◆ **WHAT TO PRODUCE**
In the data below, find the line containing "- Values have", then set down that line and every later line up to and including the line containing "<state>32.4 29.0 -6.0", exactly.

Data excerpts:
=======

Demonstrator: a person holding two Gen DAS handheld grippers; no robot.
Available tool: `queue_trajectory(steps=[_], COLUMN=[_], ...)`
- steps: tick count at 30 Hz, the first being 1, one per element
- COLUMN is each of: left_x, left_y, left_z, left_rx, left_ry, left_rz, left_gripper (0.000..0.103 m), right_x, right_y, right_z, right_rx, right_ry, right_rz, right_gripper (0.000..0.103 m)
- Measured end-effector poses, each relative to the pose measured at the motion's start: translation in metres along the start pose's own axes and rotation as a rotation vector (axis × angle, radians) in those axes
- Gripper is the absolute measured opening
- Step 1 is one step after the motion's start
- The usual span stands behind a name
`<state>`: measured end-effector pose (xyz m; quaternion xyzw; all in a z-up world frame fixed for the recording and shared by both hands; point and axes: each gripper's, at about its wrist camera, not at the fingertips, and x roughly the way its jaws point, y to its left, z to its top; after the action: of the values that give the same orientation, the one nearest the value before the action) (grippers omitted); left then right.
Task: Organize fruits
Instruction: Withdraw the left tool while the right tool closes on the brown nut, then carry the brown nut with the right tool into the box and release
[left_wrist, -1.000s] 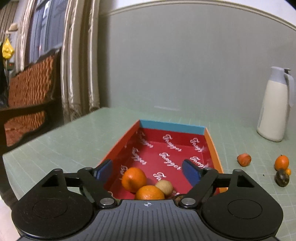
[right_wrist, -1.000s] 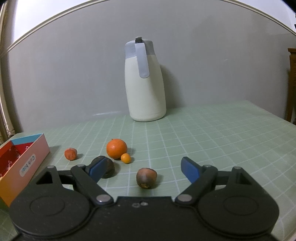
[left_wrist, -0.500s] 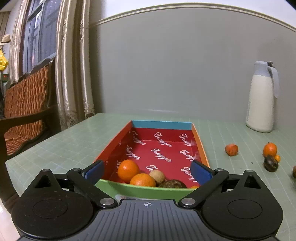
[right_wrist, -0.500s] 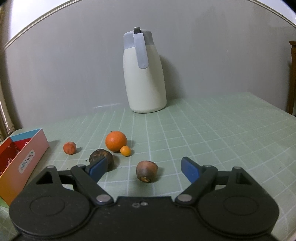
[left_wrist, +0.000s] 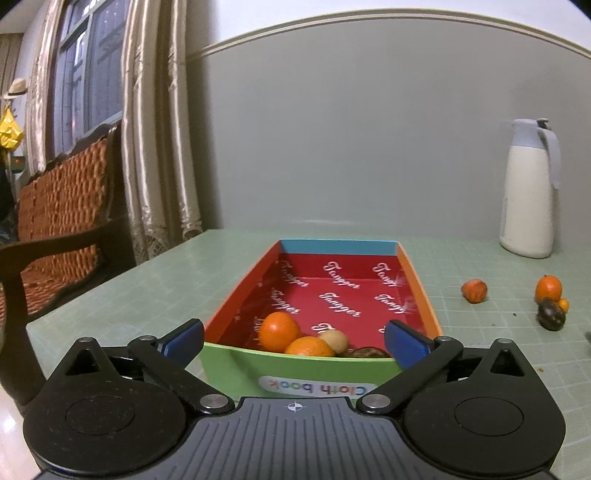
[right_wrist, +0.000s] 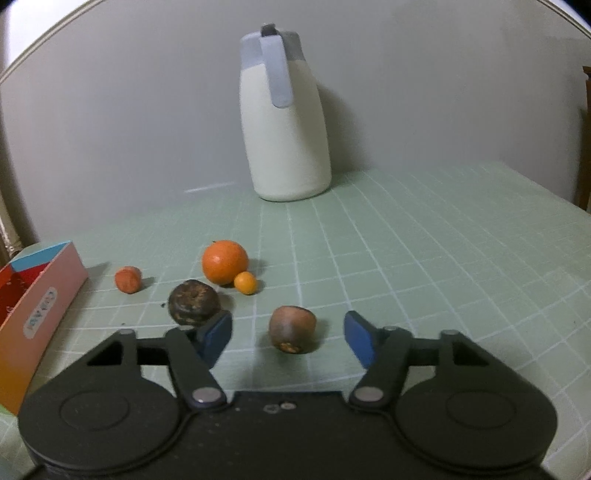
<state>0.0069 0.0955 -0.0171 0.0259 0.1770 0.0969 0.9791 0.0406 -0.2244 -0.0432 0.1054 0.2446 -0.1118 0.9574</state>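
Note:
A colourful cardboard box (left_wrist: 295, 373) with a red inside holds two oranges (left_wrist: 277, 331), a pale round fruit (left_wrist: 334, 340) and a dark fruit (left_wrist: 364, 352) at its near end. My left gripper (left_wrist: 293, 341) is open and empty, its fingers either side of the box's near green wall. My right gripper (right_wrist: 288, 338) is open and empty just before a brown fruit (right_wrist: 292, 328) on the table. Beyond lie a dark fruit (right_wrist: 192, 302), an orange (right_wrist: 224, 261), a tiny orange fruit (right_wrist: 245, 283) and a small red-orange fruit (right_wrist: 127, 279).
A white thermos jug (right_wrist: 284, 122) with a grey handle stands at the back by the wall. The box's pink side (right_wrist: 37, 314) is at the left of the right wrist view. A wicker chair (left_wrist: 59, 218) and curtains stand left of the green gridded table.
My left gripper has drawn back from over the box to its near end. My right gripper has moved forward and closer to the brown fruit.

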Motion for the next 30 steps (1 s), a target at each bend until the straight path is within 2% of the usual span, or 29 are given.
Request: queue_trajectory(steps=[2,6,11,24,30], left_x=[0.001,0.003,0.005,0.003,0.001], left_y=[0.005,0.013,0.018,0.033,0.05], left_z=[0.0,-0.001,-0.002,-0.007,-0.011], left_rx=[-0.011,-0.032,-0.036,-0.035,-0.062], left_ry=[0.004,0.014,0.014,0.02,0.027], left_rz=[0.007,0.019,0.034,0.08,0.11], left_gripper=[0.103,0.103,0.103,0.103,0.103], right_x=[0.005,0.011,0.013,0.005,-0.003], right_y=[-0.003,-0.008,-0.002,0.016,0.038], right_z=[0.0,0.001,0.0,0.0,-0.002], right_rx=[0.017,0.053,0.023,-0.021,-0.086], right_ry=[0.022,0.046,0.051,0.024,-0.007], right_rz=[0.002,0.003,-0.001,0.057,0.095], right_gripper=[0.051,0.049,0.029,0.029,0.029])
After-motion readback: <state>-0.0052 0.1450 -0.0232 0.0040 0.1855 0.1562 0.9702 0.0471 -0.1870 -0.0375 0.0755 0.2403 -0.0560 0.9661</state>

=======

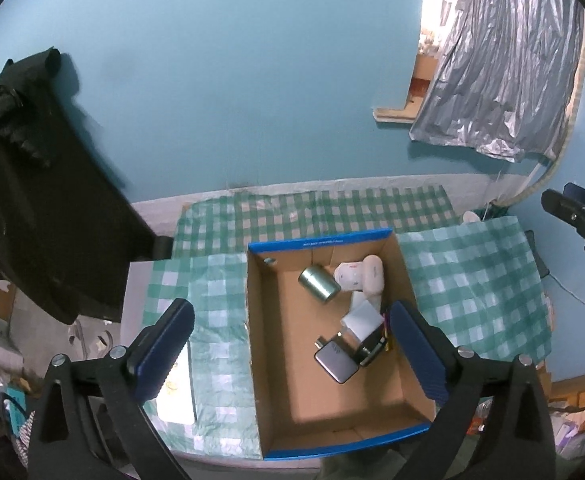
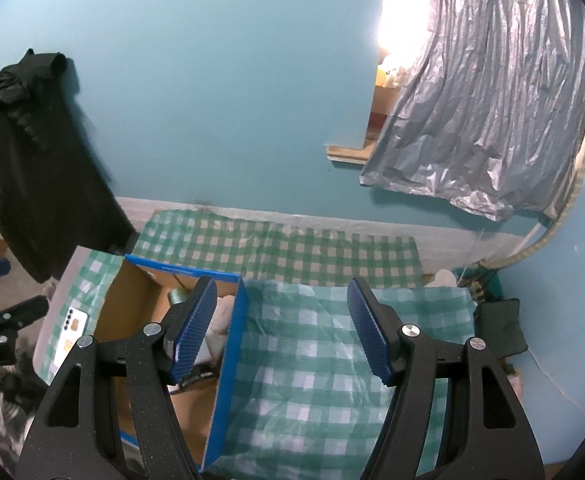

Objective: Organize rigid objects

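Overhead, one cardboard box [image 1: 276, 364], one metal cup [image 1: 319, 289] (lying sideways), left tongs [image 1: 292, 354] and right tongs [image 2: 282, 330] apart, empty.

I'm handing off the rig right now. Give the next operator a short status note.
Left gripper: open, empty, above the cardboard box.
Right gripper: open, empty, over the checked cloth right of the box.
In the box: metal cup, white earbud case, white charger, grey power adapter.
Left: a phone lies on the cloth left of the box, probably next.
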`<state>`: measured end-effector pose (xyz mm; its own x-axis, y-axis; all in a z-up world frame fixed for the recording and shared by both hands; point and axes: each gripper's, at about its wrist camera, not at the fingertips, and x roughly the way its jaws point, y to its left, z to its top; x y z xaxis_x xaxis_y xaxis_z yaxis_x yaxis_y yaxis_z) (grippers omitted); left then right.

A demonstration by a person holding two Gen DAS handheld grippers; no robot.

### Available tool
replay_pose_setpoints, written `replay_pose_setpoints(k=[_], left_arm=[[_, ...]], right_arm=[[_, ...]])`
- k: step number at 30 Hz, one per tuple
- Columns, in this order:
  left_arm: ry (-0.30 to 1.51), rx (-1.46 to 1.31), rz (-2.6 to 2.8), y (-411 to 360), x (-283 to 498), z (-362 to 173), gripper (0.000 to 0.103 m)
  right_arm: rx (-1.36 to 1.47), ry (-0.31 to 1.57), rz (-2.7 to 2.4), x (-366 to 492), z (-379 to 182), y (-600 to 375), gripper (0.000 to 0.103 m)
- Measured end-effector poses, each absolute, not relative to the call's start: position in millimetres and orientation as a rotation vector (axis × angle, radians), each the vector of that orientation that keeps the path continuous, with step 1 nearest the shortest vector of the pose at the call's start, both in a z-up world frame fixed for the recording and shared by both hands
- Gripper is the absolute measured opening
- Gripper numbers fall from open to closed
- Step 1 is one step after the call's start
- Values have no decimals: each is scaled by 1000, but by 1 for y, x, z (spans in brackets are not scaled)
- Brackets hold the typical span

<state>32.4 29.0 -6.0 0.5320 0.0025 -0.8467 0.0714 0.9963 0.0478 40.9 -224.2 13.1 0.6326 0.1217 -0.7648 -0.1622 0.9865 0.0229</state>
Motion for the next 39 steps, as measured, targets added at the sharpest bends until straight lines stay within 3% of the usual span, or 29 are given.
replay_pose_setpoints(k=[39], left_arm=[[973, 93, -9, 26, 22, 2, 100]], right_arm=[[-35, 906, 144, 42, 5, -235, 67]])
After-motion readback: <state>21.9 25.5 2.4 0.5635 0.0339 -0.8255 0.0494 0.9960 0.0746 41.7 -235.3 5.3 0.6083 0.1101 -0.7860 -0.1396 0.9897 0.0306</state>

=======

◆ **EXERCISE RESPONSE**
- Values have no decimals: each is scaled by 1000, but by 1 for y, x, z (spans in brackets are not scaled)
- Brackets hold the typical span

<state>32.4 29.0 -6.0 0.5320 0.0025 -0.8467 0.0714 0.9963 0.0478 40.9 -224.2 13.1 0.6326 0.1217 -0.7648 -0.1622 0.9865 0.0229</state>

Now the exercise is finished.